Task details: The copy you return should hold only the lines from the top of the data below through the line with "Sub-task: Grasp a", each duplicated exactly and with no pictures.

────

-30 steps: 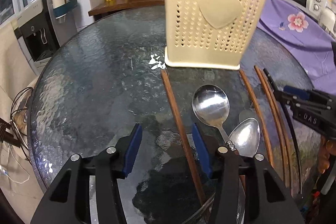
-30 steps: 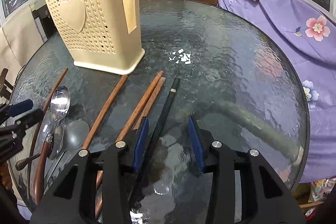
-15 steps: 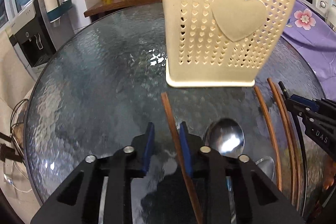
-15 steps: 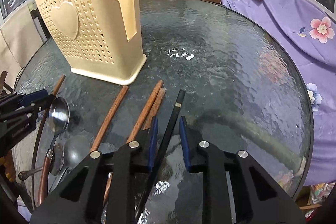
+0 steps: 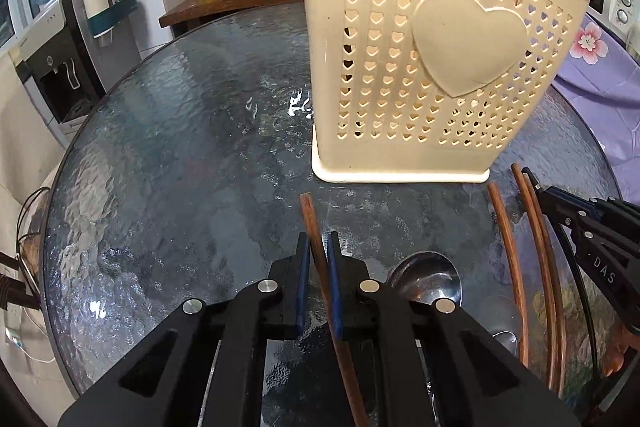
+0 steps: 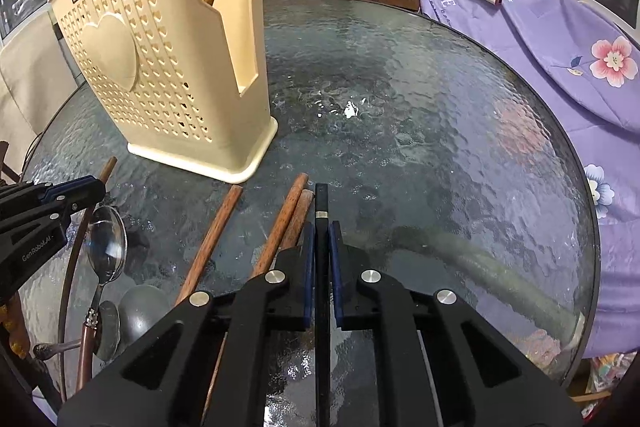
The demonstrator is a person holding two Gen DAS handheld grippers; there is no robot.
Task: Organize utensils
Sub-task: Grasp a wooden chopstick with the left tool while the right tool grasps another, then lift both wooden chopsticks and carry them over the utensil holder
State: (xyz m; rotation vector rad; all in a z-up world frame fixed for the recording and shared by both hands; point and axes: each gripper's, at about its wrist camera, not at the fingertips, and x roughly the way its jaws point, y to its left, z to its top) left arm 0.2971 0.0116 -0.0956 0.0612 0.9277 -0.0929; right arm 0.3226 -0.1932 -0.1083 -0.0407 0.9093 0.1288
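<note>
Near the table rim point(image 6: 576, 163), each hand-held gripper clamped on a chopstick: left point(image 5: 318, 247) brown point(image 5: 310, 223), right point(image 6: 320, 233) black point(image 6: 321, 201).

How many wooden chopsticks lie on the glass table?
4: one in the left gripper at, one at, and a touching pair at and. Others may be hidden.

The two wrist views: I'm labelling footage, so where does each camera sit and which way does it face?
Left wrist: on the left gripper, angled down at the glass table, shut on a brown chopstick.
Right wrist: on the right gripper, same tilt, shut on a black chopstick.
Shared: cream holder, spoon, each other's gripper.
</note>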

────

Expected answer:
-30 steps: 
-30 steps: 
-15 steps: 
-15 steps: 
+0 steps: 
+0 steps: 
The demonstrator is a person holding two Gen DAS handheld grippers; there is no robot.
Task: Organize utensils
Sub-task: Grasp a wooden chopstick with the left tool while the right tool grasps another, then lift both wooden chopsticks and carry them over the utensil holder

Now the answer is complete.